*DATA BLOCK*.
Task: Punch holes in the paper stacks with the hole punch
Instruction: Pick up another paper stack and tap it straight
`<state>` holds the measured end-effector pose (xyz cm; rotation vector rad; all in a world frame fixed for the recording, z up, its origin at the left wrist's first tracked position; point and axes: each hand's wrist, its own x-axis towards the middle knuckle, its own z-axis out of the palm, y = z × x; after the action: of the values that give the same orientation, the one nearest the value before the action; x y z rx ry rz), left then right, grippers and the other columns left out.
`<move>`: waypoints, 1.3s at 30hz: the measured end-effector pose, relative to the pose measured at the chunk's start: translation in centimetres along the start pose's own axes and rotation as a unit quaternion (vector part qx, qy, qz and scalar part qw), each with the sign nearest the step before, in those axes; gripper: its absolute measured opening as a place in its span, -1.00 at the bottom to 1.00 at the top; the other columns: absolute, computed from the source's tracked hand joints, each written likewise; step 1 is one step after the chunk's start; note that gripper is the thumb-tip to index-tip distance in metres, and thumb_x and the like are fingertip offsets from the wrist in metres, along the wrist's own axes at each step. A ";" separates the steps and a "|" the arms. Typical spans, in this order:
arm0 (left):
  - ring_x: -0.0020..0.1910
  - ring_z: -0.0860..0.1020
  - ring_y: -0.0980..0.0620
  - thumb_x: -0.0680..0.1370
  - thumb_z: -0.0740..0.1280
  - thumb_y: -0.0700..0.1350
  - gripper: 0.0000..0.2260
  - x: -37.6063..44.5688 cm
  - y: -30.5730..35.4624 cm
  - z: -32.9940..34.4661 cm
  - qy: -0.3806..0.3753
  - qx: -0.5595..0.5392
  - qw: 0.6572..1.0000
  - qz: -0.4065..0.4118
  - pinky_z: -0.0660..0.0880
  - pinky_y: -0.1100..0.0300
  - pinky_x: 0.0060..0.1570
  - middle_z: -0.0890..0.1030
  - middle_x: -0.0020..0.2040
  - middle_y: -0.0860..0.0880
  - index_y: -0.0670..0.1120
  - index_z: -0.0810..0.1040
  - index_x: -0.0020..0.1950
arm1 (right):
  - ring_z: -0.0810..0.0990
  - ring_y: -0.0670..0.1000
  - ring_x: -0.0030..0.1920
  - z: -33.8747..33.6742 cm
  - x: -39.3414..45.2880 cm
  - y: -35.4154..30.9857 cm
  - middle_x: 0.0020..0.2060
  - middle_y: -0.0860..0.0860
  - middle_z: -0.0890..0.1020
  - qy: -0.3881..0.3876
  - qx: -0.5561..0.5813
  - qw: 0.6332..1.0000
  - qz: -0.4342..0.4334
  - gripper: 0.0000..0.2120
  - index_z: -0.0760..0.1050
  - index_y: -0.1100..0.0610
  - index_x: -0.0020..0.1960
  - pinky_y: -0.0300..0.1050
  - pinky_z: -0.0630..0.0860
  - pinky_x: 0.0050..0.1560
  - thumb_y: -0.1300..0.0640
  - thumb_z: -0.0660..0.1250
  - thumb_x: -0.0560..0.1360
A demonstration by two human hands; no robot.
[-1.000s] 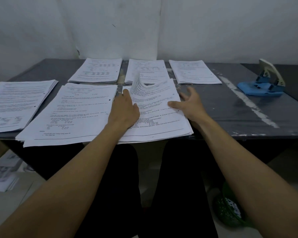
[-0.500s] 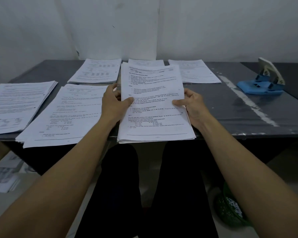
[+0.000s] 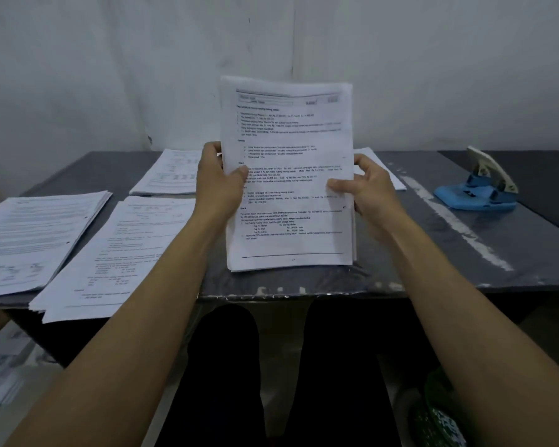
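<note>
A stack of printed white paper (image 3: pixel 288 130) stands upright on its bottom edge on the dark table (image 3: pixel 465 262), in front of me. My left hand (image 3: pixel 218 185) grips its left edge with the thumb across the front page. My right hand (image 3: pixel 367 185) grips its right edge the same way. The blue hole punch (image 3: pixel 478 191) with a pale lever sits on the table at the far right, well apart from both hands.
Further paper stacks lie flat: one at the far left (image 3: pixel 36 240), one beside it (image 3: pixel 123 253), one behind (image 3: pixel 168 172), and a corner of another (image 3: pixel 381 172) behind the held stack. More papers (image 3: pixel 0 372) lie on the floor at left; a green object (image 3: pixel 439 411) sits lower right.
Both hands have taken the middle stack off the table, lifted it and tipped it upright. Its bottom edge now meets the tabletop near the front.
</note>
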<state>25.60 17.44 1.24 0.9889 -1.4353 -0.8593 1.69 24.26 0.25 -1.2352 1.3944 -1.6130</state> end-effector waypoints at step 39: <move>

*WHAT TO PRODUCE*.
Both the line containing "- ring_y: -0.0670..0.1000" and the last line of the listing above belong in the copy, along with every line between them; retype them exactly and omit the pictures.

*ANSWER TO THE EXERCISE*.
  - ring_y: -0.0670..0.1000
  - ring_x: -0.0030..0.1920
  - z: -33.8747..33.6742 cm
  - x: -39.3414..45.2880 cm
  - y: -35.4154..30.9857 cm
  - middle_x: 0.0020..0.2060
  - middle_y: -0.0860..0.0860
  - middle_z: -0.0890..0.1020
  - qy: -0.3881..0.3876
  - qx: -0.5561..0.5813
  - qw: 0.6332..1.0000
  - qz: -0.4342..0.4334
  - gripper: 0.0000..0.2120
  - index_z: -0.0760..0.1050
  - index_y: -0.1100..0.0610
  - index_x: -0.0020..0.1960
  - pinky_y: -0.0300..0.1050
  - pinky_z: -0.0630..0.0860
  - pinky_x: 0.0050..0.1560
  - thumb_y: -0.1300..0.0640
  - thumb_z: -0.0660..0.1250
  - thumb_x: -0.0560..0.1360
A demonstration by two human hands; no robot.
[-1.000s] 
[-0.500s] 
[+0.000s] 
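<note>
A stack of printed white paper (image 3: pixel 288 130) stands upright on its bottom edge on the dark table (image 3: pixel 465 262), in front of me. My left hand (image 3: pixel 218 185) grips its left edge with the thumb across the front page. My right hand (image 3: pixel 367 185) grips its right edge the same way. The blue hole punch (image 3: pixel 478 191) with a pale lever sits on the table at the far right, well apart from both hands.
Further paper stacks lie flat: one at the far left (image 3: pixel 36 240), one beside it (image 3: pixel 123 253), one behind (image 3: pixel 168 172), and a corner of another (image 3: pixel 381 172) behind the held stack. More papers (image 3: pixel 0 372) lie on the floor at left; a green object (image 3: pixel 439 411) sits lower right.
Both hands have taken the middle stack off the table, lifted it and tipped it upright. Its bottom edge now meets the tabletop near the front.
</note>
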<state>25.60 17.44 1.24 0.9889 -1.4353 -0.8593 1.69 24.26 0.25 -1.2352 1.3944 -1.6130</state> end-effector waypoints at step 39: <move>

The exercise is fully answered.